“The only thing I’m fighting is me.”
So says Chris Schulte in this new Louder Than 11 film (see below) about hard bouldering in the deep and labyrinthine cleft of the Ice Caves, Independence Pass, Colorado. He drops into the grotto from the forest above, after trekking there hilariously mule-loaded with crash pads.
The film is also a story of what to Schulte, 35, a prolific first ascentionist with hundreds of FAs of difficulty up to some unrepeated potential V14s, is an often solitary pursuit. Schulte, originally from Texas, learned to climb as a teenager in Durango and now lives in Boulder, establishing routes across Colorado and in Bishop and Hueco, describes the hyper “sensitive state… this really high vibration” of difficult bouldering, in which micro adjustments make every difference and the presence of others can be a distraction.

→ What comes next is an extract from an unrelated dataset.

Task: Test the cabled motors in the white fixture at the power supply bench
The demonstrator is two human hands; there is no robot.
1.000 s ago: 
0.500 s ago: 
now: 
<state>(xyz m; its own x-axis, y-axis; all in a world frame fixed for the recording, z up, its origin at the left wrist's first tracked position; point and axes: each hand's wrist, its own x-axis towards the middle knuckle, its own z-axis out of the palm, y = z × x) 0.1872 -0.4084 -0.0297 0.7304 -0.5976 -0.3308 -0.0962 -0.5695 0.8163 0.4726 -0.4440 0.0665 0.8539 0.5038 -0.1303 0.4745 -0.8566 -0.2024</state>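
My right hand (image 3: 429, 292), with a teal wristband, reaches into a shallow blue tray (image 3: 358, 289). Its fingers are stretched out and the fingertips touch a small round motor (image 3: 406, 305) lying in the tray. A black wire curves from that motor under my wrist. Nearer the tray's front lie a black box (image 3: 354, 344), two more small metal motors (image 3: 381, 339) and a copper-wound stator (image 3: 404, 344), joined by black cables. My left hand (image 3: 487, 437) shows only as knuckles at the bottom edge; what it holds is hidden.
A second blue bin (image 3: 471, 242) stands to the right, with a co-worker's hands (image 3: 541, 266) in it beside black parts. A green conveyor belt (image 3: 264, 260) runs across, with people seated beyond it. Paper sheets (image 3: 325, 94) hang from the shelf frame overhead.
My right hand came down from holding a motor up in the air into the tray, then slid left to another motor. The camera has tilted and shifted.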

Rock and Ice reached Schulte in Europe, where he had fled foul weather in Fontainebleau, France, for blue skies and more bouldering in Ticino, Switzerland.

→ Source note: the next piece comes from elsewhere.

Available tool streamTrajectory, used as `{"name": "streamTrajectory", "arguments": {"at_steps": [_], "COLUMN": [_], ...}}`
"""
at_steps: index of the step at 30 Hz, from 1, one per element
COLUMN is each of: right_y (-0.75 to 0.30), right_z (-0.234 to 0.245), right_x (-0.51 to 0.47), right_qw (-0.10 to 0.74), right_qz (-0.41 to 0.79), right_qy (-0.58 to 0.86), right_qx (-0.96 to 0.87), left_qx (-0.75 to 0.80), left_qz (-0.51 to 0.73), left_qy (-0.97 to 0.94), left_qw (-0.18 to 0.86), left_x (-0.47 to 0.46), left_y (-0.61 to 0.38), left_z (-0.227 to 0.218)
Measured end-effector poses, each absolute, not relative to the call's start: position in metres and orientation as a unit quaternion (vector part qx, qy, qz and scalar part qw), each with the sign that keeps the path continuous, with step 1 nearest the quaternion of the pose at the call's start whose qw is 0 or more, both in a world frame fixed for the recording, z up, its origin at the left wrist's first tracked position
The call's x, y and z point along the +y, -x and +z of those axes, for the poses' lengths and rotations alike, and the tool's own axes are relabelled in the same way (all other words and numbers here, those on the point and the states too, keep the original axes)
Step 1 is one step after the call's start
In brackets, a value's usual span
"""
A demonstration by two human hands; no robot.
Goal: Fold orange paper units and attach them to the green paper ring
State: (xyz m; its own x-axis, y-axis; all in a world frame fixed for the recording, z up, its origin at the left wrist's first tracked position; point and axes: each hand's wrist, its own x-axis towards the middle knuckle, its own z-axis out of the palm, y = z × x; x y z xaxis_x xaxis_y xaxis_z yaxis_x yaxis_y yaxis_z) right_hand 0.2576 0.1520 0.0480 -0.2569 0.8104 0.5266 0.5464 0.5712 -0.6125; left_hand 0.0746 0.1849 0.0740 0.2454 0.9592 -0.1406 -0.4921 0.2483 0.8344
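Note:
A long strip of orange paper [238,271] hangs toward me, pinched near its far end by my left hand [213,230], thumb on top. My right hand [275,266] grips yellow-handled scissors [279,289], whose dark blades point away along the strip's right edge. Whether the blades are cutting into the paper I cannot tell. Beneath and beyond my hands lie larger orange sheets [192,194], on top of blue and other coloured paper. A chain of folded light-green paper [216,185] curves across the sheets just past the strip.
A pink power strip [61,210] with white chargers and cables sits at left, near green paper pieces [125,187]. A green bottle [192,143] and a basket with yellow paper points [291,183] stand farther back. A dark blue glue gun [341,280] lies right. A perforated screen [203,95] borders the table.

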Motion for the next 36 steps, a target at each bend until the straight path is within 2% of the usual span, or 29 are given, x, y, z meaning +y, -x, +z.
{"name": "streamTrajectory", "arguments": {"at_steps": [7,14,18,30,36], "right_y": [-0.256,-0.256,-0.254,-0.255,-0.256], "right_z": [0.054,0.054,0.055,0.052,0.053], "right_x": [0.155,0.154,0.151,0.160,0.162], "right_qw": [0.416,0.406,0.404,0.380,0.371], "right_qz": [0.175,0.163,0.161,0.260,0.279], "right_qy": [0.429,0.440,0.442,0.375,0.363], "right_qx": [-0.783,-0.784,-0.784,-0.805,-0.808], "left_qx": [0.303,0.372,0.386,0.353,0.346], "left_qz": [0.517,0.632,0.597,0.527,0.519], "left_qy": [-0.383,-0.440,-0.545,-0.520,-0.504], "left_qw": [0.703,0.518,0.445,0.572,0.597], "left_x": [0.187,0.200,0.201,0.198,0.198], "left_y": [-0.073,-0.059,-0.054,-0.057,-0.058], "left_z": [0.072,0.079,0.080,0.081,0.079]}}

“Ticino is awesome,” he reports. “So glad to be here now, there’s so much I want to try and conditions are great!” Asked what he has on the agenda, he replies: “I’ve been before in hot weather, so there are a few things I want to do that I came close to before: The Dagger, Confessions, General Disarray, Amber, Boogalagga … to name a few. I’ll go back to Font in a couple weeks if the weather clears.
“I’ve spent a lot of time in Font, and what’s left there for me right now is The Big Island, which is why I’ve returned this year. I had one great session on it, then I got the flu and it started into a six-day snowstorm. The forest is soaked and frozen, but I’ll be back.”

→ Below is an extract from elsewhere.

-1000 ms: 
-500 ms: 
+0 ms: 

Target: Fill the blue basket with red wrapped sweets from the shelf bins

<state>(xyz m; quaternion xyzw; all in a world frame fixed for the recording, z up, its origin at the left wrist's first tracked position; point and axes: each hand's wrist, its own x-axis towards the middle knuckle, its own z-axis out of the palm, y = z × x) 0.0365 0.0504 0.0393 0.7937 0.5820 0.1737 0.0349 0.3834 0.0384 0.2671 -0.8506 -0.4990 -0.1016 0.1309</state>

Schulte has done most of his Indy Pass bouldering solo, though also climbed there with a “dedicated crew” of locals, as well as Jackie Hueftle and Ben Spannuth, who have their own FAs there, and some friends from Durango. Jon Glassberg of Louder Than 11 put up a nice v8 and a huge dyno while there for the filming.
The film shows Schulte’s wild-looking possible V13 The Crucible, which is apparently unrepeated: “No one else has tried it to my knowledge,” he tells us.
“The hardest thing was to commit to a sequence,” he comments of the problem. “I was very close to a different method, so I spent the bulk of the time trying that method. When I finally switched to a method I’d tried briefly a season or two back, but abandoned because it hurt my finger, I did the move right away and the problem immediately after. That’s how it goes with new routes, and even more so with climbing solo. Tunnel vision strikes often.
“I never graded the route. It could be V11 for all I know. But it seemed harder that other V12s I’ve done, and about the same as Don’t Get Too Greedy in RMNP, which gets V13. You just gotta guess, and in this case, I guessed by comparison. I don’t really care. I just wanted to climb that amazing line.”